If it is a standard uniform we are speaking of, then sneakers just will not suffice if one seeks to give off that professional appearance. We all know those guys and girls that wear the sneakers. They're the ones with the pizza stains on their tie.








Obviously details call for different footwear, but while on patrol one should instill confidence.


----------



## Irishpride (May 5, 2002)

"In my Humble Opinion" sneakers just don't cut it! Only black shined leather is appropriate. If your footwear isn't comfortable, buy better boots/shoes.


----------



## JV78 (Nov 17, 2002)

This is the first time I've ever posted on this board, it's the best site on the net. I don't typically have much to say but I enjoy reading the board.

I feel very strongly about this: Shined Jump Boots = Squared Away. Sneakers are for old salty dogs. Albeit, your appearance has nothing to do with whether or not your good at the job (Don't take offense if your sportin your Nike's on the beat, it's not a shot at you...it's an opinion)







. However, your appearance is an indication of your pride. If not for yourself than square yourself away for the sake of your dept. and the people who do care...it doesn't take that much effort.


----------



## 40th MPOC#309 (Aug 7, 2002)

To me a P.O. w/ sneakers seems to be on "light duty". I've got a pair of Belleville Govt. issue tropical jump boots that shine like hell and with the canvas sides and uppers are coool and comfortable for those summer road jobs that I love. Plus, the sneakers just don't seem to go with the Blauer slacks.......


----------



## mpd61 (Aug 7, 2002)

ok,
I was waiting for MPOC#309 to weigh in on this topic;

He's absolutely right. I believe in personal choice, but with the magnums and other lightweight boots/shoes. ya don't need SNEAKAHS!!!! Let the hospital security guys wear them

Might as well wear black ballet shoes for the perps to step on your toes.
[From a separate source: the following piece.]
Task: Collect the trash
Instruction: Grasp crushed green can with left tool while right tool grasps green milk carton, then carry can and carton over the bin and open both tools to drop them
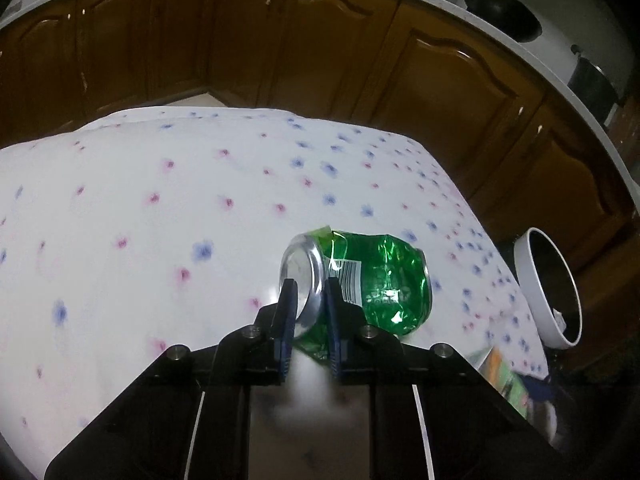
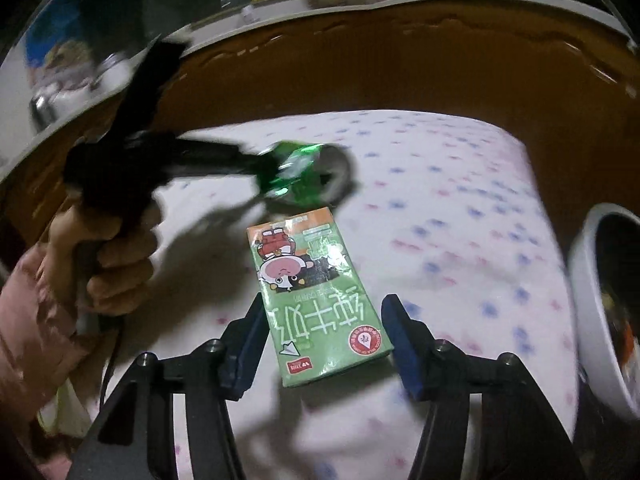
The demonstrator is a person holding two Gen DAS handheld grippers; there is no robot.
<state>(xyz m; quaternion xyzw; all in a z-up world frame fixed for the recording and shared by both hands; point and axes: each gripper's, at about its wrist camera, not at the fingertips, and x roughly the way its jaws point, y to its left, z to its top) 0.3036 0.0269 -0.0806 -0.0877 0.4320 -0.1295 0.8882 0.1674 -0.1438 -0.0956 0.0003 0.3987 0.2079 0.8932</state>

Of course T-Boner being a twinkle-toed, communist, ass-kisser probably prefers them for leaping over third rails and turnstiles.


----------



## Gil (Jun 15, 1998)

> Originally posted by Jay:
> *This is the first time I've ever posted on this board, it's the best site on the net. I don't typically have much to say but I enjoy reading the board.*


Thanks much Jay! 

And to keep my post on-topic.. I like the boots better.


----------



## Officer Dunngeon (Aug 16, 2002)

Well, I admit that masstroopers was right, it has been proven that a less spiffy looking officer is more prone to attack, however, my personal opinion from a perspective opposite the civilian side is that I really don't give a flying bejeezus what you wear on your feet, as long as you do your job well and you're a stand up cop, that's all that really matters. Everyone gets a gravy stain on their tie at some point.


----------



## VTCOP (May 2, 2002)

I agree with Officer Dunngeon, but I also agree with keeping your equipement/uni's looking slick! 
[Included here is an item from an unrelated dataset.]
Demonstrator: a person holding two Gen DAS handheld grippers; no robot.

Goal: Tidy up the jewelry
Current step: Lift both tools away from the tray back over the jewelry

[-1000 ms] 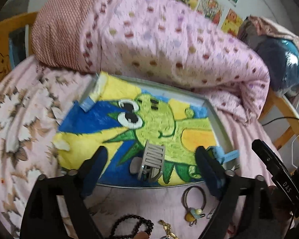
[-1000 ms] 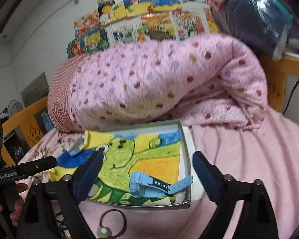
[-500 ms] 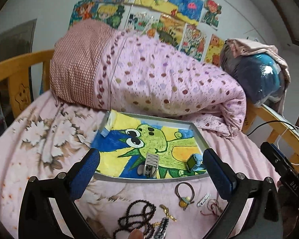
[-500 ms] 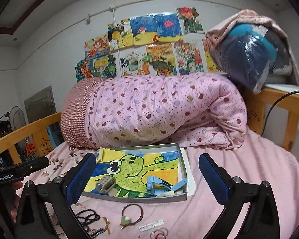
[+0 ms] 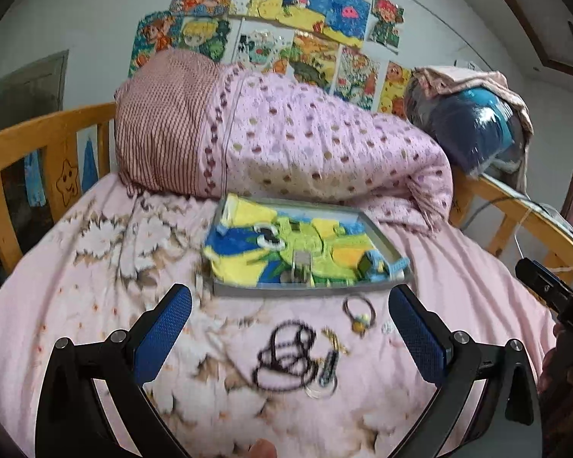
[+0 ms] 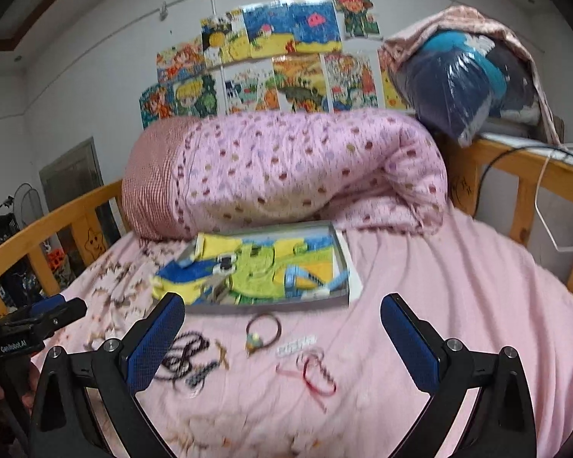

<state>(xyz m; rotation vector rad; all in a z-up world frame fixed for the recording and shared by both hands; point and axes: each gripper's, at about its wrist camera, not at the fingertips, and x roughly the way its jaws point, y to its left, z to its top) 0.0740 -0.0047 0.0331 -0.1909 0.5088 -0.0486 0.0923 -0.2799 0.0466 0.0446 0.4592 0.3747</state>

Personnally, I hate shinning. Pressing i don't mind, but i hate sitting down and shinning my boots the whole day before shift. 

I'm all for the BDU/Nylon/bad ass uni's. Much more comfortable and practicle. But, I don't agree with regular sneakers/shoes. at least wear duty shoe's (high gloss or the bike patrol type)! Thats my $.02


----------



## Irishpride (May 5, 2002)

> Originally posted by Officer Dunngeon:
> * Everyone gets a gravy stain on their tie at some point.*


That's why I keep a spare tie in my locker


----------



## ofcpm (Oct 18, 2002)

> Let the hospital security guys wear them
> [/QB]


Don't forget the white socks. I love the white socks. It really adds a nice touch.


----------



## Officer Dunngeon (Aug 16, 2002)

LOL, oh God, there's no excuse for white socks with dark pants, EVER! Somebody call the Fashion Police!

Except for with jeans, that can be done...


----------



## Christopher (Oct 21, 2002)

I agree with the beef....however, as long the officer is squared away and doesn't look like a shit-bum, I personally don't think the sneakers are that bad.
I'm a boot man myself, and have a strong belief in command presence.

My







anyway.


----------



## PearlOnyx (Jun 28, 2002)

Personally, I think sneakers look unprofessional and kind of sloppy. I'm not dead set against them, and if you can find a way to pull them off, while looking good then I think that's great. Of course to qualify my statement, I'm one of those guys who you can shave with your reflection in the shine of my boots.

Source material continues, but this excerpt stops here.